TASK INSTRUCTIONS: The answer must consist of every line below that holds the word "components".

── MATERIAL PROVIDED ──

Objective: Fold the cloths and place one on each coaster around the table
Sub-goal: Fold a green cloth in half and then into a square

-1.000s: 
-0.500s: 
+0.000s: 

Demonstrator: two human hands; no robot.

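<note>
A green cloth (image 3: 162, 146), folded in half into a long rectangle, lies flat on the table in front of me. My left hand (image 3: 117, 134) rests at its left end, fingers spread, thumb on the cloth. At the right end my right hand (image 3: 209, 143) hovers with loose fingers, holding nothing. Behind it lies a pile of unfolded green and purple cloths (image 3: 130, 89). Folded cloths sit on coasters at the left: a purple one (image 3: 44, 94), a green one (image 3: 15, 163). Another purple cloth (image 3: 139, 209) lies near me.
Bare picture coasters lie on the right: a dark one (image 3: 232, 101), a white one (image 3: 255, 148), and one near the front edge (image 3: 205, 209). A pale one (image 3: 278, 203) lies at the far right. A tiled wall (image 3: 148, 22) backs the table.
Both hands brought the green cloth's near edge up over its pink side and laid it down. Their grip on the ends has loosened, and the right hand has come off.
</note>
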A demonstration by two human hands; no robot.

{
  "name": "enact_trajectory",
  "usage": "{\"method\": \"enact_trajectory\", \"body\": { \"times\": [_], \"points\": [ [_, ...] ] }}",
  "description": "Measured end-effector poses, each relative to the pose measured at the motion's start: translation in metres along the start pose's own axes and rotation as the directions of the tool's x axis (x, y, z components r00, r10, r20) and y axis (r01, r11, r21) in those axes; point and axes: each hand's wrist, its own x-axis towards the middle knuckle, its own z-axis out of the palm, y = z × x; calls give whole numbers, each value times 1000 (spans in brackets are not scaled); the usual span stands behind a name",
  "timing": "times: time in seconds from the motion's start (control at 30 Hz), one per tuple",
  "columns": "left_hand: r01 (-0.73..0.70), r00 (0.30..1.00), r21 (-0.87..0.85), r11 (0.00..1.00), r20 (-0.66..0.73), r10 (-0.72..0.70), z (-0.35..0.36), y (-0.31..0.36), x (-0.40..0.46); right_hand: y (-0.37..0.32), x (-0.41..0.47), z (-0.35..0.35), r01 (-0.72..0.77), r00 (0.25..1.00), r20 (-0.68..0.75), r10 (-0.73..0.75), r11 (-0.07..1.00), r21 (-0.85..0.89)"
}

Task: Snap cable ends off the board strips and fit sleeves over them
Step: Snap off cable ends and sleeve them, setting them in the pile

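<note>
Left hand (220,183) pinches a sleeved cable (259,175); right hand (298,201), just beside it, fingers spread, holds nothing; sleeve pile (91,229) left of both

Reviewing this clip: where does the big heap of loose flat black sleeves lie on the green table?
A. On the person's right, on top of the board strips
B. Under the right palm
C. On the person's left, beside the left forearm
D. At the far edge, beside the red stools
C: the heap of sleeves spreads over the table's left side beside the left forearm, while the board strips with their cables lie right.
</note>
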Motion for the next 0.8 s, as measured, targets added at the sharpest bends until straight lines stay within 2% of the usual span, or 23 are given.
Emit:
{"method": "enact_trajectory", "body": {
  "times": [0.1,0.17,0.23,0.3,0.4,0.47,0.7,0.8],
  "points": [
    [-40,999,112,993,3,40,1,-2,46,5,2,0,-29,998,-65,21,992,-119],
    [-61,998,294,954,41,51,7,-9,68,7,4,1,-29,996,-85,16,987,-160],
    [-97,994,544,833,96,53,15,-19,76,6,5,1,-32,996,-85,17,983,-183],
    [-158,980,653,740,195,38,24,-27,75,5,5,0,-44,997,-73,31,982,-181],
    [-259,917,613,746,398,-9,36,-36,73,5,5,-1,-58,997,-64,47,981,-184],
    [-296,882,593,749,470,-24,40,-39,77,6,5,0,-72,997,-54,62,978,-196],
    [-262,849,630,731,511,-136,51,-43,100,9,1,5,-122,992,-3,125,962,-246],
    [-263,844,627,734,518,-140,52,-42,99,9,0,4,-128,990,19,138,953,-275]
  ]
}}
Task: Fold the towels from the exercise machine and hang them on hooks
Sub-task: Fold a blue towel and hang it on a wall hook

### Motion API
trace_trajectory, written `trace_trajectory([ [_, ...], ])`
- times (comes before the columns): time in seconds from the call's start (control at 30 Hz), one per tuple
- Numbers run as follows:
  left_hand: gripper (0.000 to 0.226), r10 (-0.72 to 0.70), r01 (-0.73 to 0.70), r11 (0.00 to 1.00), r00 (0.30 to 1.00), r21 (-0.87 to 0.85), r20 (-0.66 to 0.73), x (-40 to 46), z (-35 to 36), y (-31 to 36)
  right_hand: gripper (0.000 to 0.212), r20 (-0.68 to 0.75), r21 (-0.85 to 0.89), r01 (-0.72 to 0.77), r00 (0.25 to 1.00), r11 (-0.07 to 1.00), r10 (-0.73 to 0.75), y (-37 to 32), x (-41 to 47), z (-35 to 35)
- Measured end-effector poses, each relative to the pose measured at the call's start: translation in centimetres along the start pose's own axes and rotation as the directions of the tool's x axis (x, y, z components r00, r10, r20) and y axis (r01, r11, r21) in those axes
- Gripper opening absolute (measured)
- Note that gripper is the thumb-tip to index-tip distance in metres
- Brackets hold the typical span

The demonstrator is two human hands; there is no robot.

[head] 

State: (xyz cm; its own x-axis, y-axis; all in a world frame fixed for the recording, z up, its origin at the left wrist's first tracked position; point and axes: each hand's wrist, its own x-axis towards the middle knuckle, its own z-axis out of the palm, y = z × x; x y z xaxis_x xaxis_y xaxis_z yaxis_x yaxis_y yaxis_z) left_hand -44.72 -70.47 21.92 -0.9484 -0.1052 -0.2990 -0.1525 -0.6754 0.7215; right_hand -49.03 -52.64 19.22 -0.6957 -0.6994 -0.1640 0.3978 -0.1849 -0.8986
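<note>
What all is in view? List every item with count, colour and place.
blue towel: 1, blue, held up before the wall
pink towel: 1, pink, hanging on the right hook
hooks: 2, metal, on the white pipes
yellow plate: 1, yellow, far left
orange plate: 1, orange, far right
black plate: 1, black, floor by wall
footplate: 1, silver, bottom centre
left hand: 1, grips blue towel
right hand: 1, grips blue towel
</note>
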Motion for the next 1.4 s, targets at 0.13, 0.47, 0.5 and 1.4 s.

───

RESULT FOR THIS TASK:
  "description": "Measured end-effector poses, each relative to the pose measured at the motion's start: translation in metres along the start pose's own axes and rotation as the directions of the tool's x axis (x, y, z components r00, r10, r20) and y axis (r01, r11, r21) in those axes; point and axes: each hand's wrist, its own x-axis towards the middle knuckle, its own z-axis out of the palm, y = z × x; calls give whole numbers, each value times 1000 (spans in brackets are not scaled); the usual span stands behind a name",
- Measured end-effector poses, each relative to the pose measured at the call's start: translation in centimetres along the start pose's own axes and rotation as the directions of the tool's x axis (x, y, z components r00, r10, r20) and y axis (r01, r11, r21) in those axes

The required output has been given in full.